An overwhelming number of investment scams are being hawked on the internet. Many websites offer so-called High Yield Investment Programmes (HYIPs), "investment clubs" or "investment games".

These are usually ponzi scams in which money from new investors is used to pay returns to earlier investors to give the illusion that the scheme is successful. When the supply of new investors dries up the scheme collapses.

By this time the fraudsters have spent the money or banked it offshore. The sites are sophisticated, visually impressive, and interactive. They provide chat forums for virtual communities of "investors" who swap tips and news and rate schemes by assigning images of smiley faces.

Inevitably, the hot tips give way to expressions of disquiet as the returns dry up, then the smiley faces are replaced by frowns then pictures of grimacing little red devils.

Some schemes and their founders attract a cult following. On some sites members who question the word of the leader or the operation of the scheme are met with a torrent of abuse from devotees and banned from the site.

When the scheme fails, these non-

conforming members and regulatory authorities are blamed for the resulting losses.

PIPS (also called Pureinvestor and People in Profit Systems) is one scheme that has attracted recent attention from regulators all over the world, and polarised opinion in the chatrooms.

PIPS is being investigated by the Central Bank of Malaysia, where its founders are based. It is also the subject of several cease and desist orders from US state regulators, and a warning by the Australian Securities and Investments Commission. It seems to have stopped making payments to investors several months ago. One of its companies, PIC Trust, is incorporated in New Zealand but appears to have no physical presence here. New Zealand investors in PIPS can contact the Commission in the first instance.

Anyone tempted to invest in these online HYIPs should consider these points.

  • Are the promised returns credible or even possible? One recent scheme promises "20% every 15 minutes". Others appear less outrageous but are nevertheless impossible to sustain.
  • Do you understand how the scheme works? There is often
  • very little information, or explanations are vague and confusing.
  • Who do you contact if returns stop being paid? Many fraudsters use a false name and address, so you won´t be able to find them and nor will the regulators.
  • Does the scheme use electronic currency? If so, how will you know whether the balance in your e-account represents real money?
  • Does the scheme require you to send money overseas? When you do, New Zealand authorities can´t help you get it back.

Beware of people promoting the scheme in forums and chat rooms. They may be the scheme operators, or early "investors" who know they will only be paid if new members join.

The Commission can do very little about these schemes when they are based in other countries. However, we can act if a scheme is operating in New Zealand, or in some cases if it is expressly targeting New Zealanders.

If you see a scheme that seems to be run from New Zealand please report it to us by fax to
04 472 8076 or email to
seccom@seccom.govt.nz


Financial reports under scrutiny

Chief Accountant, Alastair Boult

Cycle 2 of the Commission´s Financial Reporting Surveillance Programme is well underway.

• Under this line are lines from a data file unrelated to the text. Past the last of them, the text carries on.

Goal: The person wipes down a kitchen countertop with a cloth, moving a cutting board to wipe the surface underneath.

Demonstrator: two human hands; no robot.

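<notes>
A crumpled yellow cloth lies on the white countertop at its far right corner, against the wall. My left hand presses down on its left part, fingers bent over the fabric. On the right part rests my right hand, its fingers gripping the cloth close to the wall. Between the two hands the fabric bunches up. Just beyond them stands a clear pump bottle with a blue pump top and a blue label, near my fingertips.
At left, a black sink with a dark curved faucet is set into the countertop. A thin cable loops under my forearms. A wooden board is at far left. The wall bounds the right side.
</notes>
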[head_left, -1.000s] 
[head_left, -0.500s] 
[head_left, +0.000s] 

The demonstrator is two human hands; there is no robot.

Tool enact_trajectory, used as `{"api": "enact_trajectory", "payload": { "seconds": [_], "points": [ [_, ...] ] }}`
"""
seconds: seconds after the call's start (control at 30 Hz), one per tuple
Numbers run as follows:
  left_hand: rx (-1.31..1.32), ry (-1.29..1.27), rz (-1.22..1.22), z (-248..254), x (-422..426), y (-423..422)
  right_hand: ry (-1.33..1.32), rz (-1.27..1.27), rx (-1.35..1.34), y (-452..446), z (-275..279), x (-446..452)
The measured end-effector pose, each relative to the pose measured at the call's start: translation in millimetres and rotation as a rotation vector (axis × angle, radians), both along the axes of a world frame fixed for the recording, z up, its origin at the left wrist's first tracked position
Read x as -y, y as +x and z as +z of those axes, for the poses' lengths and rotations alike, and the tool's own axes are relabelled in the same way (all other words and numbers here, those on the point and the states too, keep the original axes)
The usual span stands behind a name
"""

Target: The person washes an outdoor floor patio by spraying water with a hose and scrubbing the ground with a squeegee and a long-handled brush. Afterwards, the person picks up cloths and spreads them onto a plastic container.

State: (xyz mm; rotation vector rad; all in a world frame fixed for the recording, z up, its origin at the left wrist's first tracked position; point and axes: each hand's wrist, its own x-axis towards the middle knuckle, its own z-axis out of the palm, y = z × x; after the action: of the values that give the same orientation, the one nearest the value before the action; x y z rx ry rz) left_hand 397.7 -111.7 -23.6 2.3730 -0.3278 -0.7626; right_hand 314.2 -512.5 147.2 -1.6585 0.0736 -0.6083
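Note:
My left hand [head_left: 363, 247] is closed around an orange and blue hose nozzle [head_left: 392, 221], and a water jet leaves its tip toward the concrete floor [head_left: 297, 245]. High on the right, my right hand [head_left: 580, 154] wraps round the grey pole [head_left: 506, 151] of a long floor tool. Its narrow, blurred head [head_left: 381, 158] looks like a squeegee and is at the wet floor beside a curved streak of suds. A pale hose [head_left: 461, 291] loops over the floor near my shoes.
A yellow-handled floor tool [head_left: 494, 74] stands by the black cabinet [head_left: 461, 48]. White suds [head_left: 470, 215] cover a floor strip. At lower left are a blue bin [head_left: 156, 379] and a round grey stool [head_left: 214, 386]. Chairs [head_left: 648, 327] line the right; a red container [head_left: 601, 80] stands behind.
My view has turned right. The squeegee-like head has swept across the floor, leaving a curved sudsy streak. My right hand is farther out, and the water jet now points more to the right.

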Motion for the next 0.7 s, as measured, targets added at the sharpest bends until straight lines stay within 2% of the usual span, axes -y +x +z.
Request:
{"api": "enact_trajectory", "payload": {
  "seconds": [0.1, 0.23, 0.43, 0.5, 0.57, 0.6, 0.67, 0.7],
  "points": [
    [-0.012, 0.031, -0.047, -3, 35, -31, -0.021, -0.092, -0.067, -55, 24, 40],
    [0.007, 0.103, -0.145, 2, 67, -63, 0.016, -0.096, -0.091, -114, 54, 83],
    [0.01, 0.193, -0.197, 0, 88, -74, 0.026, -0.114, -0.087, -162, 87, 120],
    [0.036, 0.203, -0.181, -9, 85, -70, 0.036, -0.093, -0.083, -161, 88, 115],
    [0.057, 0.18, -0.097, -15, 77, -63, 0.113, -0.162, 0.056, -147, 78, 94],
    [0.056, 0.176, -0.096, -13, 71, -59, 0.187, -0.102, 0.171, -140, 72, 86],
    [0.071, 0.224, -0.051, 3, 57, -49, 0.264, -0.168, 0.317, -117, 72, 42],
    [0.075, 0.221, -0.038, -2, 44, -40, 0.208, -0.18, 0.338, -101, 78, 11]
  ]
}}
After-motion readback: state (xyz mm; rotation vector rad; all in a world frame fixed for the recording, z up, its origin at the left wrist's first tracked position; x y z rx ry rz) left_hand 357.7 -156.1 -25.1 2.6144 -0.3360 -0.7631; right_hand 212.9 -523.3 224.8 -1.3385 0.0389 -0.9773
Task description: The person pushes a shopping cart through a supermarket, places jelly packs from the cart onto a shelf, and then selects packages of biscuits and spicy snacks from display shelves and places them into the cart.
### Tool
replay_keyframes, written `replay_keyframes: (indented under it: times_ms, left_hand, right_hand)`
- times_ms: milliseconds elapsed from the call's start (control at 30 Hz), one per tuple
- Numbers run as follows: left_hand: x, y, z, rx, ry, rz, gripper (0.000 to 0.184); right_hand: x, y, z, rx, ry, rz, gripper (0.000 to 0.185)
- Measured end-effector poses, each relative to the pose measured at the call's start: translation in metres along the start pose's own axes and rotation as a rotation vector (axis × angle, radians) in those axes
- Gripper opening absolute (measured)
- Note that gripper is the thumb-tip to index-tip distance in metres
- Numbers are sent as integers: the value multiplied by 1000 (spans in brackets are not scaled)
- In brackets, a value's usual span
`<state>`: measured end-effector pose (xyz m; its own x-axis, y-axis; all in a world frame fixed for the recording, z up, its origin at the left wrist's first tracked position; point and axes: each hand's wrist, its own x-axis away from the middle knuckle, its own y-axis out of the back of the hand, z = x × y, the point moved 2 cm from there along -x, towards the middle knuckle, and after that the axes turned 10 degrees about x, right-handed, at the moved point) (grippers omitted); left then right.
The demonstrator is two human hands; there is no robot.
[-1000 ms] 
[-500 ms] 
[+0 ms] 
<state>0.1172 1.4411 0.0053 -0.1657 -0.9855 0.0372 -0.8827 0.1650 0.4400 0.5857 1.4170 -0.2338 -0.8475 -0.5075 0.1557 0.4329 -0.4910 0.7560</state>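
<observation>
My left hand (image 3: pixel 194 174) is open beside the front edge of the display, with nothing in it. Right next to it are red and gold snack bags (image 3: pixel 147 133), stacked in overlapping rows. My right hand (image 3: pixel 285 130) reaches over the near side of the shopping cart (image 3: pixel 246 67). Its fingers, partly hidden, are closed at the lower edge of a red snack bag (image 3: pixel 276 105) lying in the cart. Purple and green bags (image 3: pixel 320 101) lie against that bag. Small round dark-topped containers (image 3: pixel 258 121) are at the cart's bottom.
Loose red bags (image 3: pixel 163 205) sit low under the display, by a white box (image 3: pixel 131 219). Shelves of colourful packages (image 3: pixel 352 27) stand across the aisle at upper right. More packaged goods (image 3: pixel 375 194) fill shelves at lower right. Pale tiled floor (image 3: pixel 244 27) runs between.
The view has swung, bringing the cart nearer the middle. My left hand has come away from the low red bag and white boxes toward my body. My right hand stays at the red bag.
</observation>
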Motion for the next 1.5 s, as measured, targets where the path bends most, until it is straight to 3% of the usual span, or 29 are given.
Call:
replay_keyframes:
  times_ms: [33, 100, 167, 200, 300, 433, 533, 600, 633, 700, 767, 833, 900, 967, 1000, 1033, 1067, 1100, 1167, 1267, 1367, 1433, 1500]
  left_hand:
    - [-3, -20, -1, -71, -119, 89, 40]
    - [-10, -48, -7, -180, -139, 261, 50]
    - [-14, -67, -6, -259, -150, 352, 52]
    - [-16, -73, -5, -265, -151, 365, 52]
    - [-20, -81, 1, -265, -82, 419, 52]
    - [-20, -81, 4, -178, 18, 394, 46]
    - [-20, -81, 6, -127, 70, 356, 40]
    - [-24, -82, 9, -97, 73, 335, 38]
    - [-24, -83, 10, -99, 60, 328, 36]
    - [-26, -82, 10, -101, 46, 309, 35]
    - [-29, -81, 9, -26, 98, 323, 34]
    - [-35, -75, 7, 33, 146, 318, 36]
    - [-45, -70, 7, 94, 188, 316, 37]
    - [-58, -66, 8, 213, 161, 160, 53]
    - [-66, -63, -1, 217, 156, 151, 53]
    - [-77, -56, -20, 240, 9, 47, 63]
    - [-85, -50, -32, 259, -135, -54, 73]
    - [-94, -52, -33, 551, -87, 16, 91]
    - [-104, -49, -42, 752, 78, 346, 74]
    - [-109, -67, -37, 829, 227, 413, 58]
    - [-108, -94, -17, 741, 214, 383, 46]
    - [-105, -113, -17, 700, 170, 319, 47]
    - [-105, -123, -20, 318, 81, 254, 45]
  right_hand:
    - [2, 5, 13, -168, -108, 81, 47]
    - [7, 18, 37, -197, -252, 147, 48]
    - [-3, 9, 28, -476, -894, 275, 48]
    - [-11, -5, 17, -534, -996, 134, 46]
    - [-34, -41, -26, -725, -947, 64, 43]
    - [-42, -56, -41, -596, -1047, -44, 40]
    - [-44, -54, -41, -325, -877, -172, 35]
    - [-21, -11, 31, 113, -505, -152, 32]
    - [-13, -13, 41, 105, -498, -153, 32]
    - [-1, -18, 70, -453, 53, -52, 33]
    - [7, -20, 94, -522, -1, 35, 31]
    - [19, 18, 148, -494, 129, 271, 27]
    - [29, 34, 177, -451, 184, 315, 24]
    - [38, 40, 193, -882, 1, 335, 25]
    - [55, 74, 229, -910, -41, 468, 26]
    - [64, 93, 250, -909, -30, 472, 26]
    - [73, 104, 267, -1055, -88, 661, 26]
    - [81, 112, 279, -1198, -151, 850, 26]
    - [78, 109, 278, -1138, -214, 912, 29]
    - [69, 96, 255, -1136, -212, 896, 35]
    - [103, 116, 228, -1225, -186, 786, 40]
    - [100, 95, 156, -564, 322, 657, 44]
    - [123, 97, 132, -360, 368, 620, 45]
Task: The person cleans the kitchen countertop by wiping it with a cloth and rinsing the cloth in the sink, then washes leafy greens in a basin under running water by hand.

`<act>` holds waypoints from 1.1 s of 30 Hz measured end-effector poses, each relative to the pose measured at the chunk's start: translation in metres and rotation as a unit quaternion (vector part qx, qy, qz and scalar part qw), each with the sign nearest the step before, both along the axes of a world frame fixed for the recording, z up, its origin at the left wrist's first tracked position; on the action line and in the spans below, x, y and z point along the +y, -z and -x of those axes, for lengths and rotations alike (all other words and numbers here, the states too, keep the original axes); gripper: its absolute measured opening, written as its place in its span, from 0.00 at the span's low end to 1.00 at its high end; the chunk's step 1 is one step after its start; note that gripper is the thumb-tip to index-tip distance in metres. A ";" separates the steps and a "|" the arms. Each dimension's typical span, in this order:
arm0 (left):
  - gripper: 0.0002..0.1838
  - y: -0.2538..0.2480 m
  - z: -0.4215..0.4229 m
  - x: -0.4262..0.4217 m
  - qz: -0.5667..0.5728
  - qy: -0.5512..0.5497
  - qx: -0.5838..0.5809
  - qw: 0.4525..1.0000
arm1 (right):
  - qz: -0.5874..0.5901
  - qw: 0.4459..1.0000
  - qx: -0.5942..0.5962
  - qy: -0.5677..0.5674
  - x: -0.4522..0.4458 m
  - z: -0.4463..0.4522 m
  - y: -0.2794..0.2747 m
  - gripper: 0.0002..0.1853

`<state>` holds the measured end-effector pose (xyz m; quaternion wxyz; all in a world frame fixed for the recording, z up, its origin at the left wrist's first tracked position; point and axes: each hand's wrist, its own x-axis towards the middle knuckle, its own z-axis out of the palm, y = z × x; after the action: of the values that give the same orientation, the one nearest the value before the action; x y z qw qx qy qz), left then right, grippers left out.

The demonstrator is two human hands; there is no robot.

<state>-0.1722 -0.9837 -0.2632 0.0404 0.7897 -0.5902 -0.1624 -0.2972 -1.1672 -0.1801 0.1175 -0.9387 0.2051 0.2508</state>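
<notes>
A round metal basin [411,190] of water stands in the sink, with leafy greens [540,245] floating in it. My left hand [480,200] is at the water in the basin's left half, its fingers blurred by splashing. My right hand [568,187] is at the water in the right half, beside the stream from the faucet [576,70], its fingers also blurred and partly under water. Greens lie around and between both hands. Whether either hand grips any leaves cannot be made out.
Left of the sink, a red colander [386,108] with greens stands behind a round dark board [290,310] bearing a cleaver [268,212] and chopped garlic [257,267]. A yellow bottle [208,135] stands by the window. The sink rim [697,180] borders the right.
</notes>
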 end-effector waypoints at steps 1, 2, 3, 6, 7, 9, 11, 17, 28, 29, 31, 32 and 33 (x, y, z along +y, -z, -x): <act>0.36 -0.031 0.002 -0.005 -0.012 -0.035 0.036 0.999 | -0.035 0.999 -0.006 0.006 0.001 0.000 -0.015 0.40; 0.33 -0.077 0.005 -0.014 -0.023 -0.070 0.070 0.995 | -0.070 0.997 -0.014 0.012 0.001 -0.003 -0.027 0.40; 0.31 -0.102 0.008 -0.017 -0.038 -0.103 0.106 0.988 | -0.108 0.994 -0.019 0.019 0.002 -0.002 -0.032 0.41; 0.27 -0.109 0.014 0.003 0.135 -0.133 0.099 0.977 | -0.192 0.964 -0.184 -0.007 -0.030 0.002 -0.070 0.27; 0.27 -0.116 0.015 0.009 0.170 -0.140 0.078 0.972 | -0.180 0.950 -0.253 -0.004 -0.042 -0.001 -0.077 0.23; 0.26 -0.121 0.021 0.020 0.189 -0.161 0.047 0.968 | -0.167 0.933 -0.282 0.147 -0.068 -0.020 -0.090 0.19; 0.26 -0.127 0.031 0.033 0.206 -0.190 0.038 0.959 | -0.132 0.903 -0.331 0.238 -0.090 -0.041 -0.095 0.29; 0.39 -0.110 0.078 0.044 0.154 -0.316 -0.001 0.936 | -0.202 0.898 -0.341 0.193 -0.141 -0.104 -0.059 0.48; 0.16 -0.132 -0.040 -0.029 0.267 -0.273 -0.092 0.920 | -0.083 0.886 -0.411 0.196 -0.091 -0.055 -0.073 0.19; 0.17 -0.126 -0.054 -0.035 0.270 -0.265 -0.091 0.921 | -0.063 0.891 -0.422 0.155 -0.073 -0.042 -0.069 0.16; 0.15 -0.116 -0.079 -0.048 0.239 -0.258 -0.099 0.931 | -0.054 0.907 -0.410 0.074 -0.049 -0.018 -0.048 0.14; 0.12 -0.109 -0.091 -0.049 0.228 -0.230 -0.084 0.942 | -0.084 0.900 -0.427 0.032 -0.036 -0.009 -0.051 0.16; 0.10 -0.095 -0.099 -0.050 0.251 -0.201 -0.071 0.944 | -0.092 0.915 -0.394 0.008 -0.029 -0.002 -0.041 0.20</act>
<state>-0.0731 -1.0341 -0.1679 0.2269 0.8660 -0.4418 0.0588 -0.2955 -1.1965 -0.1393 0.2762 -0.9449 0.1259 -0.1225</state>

Financial reports of 46 issuers are being reviewed against New Zealand Generally Accepted Accounting Practice.

Financial information in any current prospectuses, substantial security holder information, continuous disclosure notices and other sections of the annual report, such as the chairman´s report, are also included in the review.

The Financial Reporting Surveillance Programme aims to help issuers improve the quality of their financial reports.

"This will enable investors to have confidence in the credibility of financial information provided

by issuers, and contribute to the integrity of New Zealand´s securities markets," says Chief Accountant Alastair Boult.

The Commission will release a report on the findings from Cycle 2 before the end of the year.

Later cycles will review disclosures and adjustments made by issuers as they move to New Zealand equivalents of International Financial Reporting Standards. These will include impact disclosures made prior to transition, and any other significant changes in accounting policies during the transition.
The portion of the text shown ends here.